The more you know about someone, the easier it is to market to them. And that applies whether you are trying to sell them a new TV or want them to donate to your amazing cause.

If you can see the history of all the events someone has attended and the items they have bid on while they are there, then you can probably figure out a lot about that person.

Let’s look at this person-who-I-just-made-up’s bidding and attending history:

  1. At the Camo for Kids Night, he bid on a hunting package, a super fancy tent, and a fishing gift certificate.
  2. At the Tools and Tots Auction, he bid on the ultimate toolkit, the mechanics class at a local community college, and a motorcycle.
  3. He did not attend the Beauty and Babies Bizarre.

Think about what just this little bit of information lets you infer about this person.

Tip 4 is very useful when combined with my first tip (creating personas).
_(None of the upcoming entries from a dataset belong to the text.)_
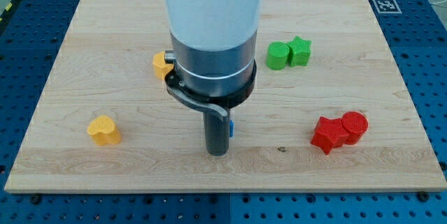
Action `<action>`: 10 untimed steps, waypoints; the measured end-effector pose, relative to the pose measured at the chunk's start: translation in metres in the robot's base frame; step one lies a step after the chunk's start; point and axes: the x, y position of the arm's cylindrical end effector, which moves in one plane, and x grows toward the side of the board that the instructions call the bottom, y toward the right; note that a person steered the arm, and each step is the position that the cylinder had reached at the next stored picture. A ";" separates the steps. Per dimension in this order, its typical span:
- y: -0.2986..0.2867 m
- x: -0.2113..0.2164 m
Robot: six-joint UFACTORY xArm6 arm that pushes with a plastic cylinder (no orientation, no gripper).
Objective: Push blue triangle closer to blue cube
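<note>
My tip rests on the wooden board at the lower middle of the view. A small sliver of a blue block shows just to the right of the rod, touching or almost touching it. I cannot make out its shape, so I cannot tell whether it is the triangle or the cube. The arm's wide body hides the board behind the rod, and no other blue block is visible.
A yellow block peeks out left of the arm. A yellow heart lies at lower left. A green cylinder and a green star touch at upper right. A red star and a red cylinder touch at lower right.
</note>
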 end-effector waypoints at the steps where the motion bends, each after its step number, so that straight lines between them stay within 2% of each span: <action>1: 0.018 -0.018; 6: -0.012 -0.080; 9: 0.001 -0.139; 10: 0.016 -0.139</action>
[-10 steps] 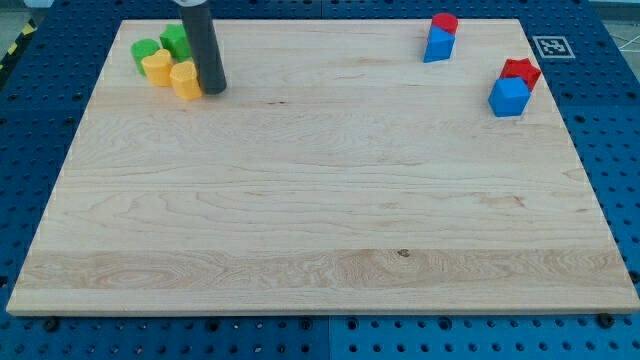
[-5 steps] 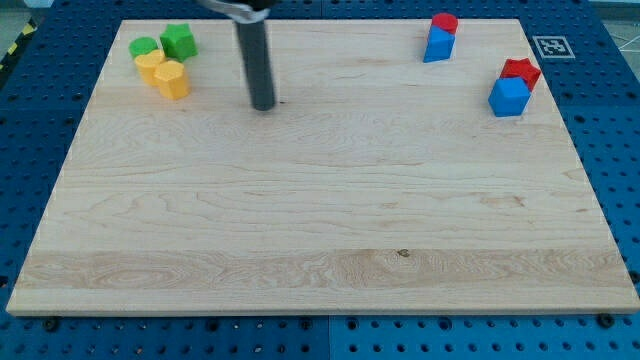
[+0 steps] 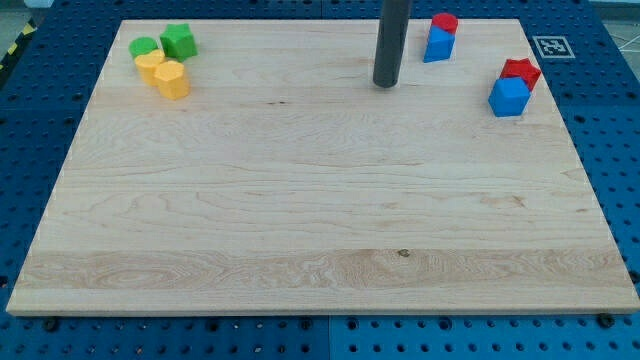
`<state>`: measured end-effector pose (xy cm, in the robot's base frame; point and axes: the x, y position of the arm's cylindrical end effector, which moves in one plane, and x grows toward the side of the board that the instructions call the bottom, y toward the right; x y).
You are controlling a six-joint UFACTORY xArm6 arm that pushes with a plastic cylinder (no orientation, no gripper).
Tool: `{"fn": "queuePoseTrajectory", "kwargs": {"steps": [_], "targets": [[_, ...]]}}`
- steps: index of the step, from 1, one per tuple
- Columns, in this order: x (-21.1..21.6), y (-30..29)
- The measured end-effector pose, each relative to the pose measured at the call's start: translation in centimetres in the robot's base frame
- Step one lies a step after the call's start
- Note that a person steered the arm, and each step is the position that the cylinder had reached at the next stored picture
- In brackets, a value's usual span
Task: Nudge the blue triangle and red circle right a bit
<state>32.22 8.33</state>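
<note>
The blue triangle [image 3: 437, 44] lies near the view's top right, with the red circle [image 3: 445, 22] touching it just above. My tip [image 3: 385, 85] rests on the board to the left of and slightly below the blue triangle, apart from it by a small gap. The dark rod rises straight up out of the view's top.
A red star [image 3: 521, 71] and a blue cube [image 3: 508, 97] sit together at the right edge. At the top left are a green circle [image 3: 144, 47], a green block [image 3: 179, 41] and two yellow blocks [image 3: 150, 64] [image 3: 172, 79]. A marker tag [image 3: 549, 46] lies off the board's top right corner.
My tip has slid right across the board's top, from beside the yellow blocks at the left to just left of the blue triangle. No block moved in the last half second.
</note>
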Motion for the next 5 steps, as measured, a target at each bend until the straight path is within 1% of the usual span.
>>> {"fn": "queuePoseTrajectory", "kwargs": {"steps": [1, 2, 3, 4, 5], "targets": [[-0.6, 0.4], [-2.8, 0.4], [-8.5, 1.4], [-8.7, 2.5], [-8.7, 6.5]]}}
If you keep up with this information, you can add it to personas. Let’s say you have a persona for people like the guy I made up above: hunters, fishers, do-it-yourselfers.

Now let’s say you also have a lot of people who are exactly the opposite. They’d never be interested in those stereotypically ‘masculine’ things - at least not for themselves. They tend to like trips to the theatre, fancy galas, and anything that is already built and completed for them.

When you can easily see this information, you can use it in two big ways.

  1. You can target event invitations towards the right personas. Invite the guy above to events you think he would actually be interested in, and don’t bother him over the ones that he wouldn’t care for.

But my second point is the one that is relevant to this post:

  1. Target your appeals and your story to the persona you are asking to donate.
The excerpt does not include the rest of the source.